→ To do:
Give back the full listing that follows exactly as it reads.
'''
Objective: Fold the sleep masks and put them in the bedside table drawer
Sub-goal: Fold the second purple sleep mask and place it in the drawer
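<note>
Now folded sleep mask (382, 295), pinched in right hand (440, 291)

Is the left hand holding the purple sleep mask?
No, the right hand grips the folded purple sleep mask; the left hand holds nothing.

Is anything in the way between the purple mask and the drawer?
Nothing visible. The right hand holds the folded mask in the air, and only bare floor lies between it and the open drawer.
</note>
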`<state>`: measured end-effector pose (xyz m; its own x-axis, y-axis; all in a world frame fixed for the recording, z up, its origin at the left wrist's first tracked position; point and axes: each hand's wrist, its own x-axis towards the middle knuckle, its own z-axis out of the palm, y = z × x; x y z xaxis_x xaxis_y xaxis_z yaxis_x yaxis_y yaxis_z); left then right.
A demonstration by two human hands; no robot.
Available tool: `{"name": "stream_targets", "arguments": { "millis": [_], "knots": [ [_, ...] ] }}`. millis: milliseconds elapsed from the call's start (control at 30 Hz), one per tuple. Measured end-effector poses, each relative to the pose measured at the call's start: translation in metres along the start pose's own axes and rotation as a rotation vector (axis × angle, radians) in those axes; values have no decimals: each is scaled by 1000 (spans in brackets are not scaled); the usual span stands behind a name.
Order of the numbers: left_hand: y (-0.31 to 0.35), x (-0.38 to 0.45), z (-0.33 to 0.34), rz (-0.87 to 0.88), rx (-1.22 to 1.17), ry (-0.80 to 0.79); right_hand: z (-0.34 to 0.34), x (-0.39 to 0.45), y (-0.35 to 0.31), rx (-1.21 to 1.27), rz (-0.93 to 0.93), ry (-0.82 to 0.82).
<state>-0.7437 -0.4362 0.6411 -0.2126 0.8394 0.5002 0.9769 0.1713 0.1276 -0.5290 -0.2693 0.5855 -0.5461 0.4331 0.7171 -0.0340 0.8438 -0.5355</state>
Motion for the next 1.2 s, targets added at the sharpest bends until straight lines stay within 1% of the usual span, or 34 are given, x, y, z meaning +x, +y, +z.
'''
→ Output for this exercise:
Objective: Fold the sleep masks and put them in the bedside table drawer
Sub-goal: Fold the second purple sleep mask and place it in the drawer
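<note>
Now folded sleep mask (382, 295), pinched in right hand (440, 291)

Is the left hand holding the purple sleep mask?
No, the right hand grips the folded purple sleep mask; the left hand holds nothing.

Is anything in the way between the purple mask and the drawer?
Nothing visible. The right hand holds the folded mask in the air, and only bare floor lies between it and the open drawer.
</note>
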`<state>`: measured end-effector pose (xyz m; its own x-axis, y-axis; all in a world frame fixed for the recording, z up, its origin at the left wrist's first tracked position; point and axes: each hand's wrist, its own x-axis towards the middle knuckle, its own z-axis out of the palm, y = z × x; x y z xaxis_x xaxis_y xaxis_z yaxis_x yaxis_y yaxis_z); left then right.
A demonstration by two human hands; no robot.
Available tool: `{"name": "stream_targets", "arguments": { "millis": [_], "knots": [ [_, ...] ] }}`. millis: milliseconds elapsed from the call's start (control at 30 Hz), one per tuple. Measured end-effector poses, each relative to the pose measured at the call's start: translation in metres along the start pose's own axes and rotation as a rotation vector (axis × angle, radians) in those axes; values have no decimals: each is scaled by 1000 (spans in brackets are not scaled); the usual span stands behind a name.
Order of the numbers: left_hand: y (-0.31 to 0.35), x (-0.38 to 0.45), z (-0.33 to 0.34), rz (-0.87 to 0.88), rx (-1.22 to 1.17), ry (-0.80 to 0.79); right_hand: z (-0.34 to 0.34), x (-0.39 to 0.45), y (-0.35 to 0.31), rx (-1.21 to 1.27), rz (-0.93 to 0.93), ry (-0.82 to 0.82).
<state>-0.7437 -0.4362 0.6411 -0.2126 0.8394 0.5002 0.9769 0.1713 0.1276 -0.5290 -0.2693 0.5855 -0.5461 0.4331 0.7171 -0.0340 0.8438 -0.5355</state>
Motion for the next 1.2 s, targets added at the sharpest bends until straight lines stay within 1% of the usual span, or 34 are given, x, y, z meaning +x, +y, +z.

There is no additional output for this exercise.